= Sexual activity during pregnancy =

Overview of sexual activity while expecting a child

Most women can continue to engage in sexual activity during pregnancy, including sexual intercourse. Most research suggests that during pregnancy both sexual desire and frequency of sexual relations decrease. In the context of this overall decrease in desire, some studies indicate a second-trimester increase, preceding a decrease during the third trimester.

Sex during pregnancy is a low-risk behavior except when the healthcare provider advises that sexual intercourse be avoided for particular medical reasons. For a healthy pregnant woman, there are a variety of safe ways to have sex during pregnancy.

==Desire and frequency==
Most research suggests that, during pregnancy, sexual desire and frequency of sexual relations decrease. In the context of this overall decrease in desire, some studies indicate a second-trimester increase, preceding a decrease. However, these decreases are not universal: a significant number of women report greater sexual satisfaction throughout their pregnancies.

== Safety ==
Sex during pregnancy is a low-risk behaviour except when the physician advises that sexual intercourse be avoided, because it may, in some pregnancies, lead to serious pregnancy complications or health issues such as a high risk for premature labour or a ruptured uterus. Such a decision may be based upon a history of difficulties in a previous childbirth. However, it has been observed that evidence in this area is lacking and physicians' advice is more likely to be based on supposition than scientific knowledge.

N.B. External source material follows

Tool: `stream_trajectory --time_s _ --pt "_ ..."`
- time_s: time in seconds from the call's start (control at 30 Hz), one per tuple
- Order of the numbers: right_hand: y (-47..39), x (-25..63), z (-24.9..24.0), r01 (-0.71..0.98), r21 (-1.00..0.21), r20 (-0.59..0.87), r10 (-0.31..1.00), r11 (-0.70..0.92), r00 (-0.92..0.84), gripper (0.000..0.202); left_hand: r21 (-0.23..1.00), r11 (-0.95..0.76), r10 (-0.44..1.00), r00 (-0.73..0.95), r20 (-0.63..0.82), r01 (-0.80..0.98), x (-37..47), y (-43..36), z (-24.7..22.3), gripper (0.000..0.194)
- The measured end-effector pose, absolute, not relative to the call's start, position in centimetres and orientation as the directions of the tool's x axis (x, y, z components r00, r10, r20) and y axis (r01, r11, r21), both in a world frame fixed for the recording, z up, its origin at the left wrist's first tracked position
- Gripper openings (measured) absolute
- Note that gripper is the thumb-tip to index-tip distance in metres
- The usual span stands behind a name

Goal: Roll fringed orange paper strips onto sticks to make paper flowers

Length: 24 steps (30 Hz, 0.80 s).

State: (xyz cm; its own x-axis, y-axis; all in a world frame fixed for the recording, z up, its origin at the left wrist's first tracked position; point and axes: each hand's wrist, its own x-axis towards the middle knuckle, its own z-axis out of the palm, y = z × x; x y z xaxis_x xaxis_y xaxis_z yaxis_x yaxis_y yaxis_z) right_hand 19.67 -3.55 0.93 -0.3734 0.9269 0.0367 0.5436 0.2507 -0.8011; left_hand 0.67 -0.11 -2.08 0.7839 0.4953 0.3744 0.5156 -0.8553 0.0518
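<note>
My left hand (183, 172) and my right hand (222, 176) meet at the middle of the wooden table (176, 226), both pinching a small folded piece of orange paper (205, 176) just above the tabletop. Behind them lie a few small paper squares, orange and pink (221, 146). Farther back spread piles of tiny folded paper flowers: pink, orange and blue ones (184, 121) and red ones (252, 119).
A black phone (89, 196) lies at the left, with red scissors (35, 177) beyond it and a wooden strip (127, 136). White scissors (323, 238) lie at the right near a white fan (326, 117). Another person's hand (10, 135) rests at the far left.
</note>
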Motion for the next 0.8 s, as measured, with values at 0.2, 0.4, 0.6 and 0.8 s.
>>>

During pregnancy, the fetus is protected from sexual thrusting and unwanted semen by the amniotic fluid in the womb and by the cervical mucus plug in the woman's cervix, which forms shortly after conception.

== Benefits ==

===Psychological usefulness===
Some studies in the 1980s and 1990s contend that it is useful for pregnant women to continue to be sexually active, specifically noting that overall sexual satisfaction was correlated with feeling happy about being pregnant, feeling more attractive in late pregnancy than before pregnancy, and experiencing orgasm. Sexual activity has also been suggested as a way to prepare for induced labor; some believe the natural prostaglandin content of seminal fluid can favor the maturation process of the cervix, making it more flexible, allowing for easier and faster dilation and effacement of the cervix. However, the efficacy of using sexual intercourse as an induction agent "remains uncertain".

===Prevention of pre-eclampsia===
There is tentative evidence for exposure to partner's semen as prevention for pre-eclampsia, largely due to the absorption of several immune modulating factors present in seminal fluid.

==After pregnancy==

Sexual intercourse after giving birth can begin when the couple is both ready. However, most American couples wait six weeks. Ovulation and thus pregnancy can begin before a return to regular menses.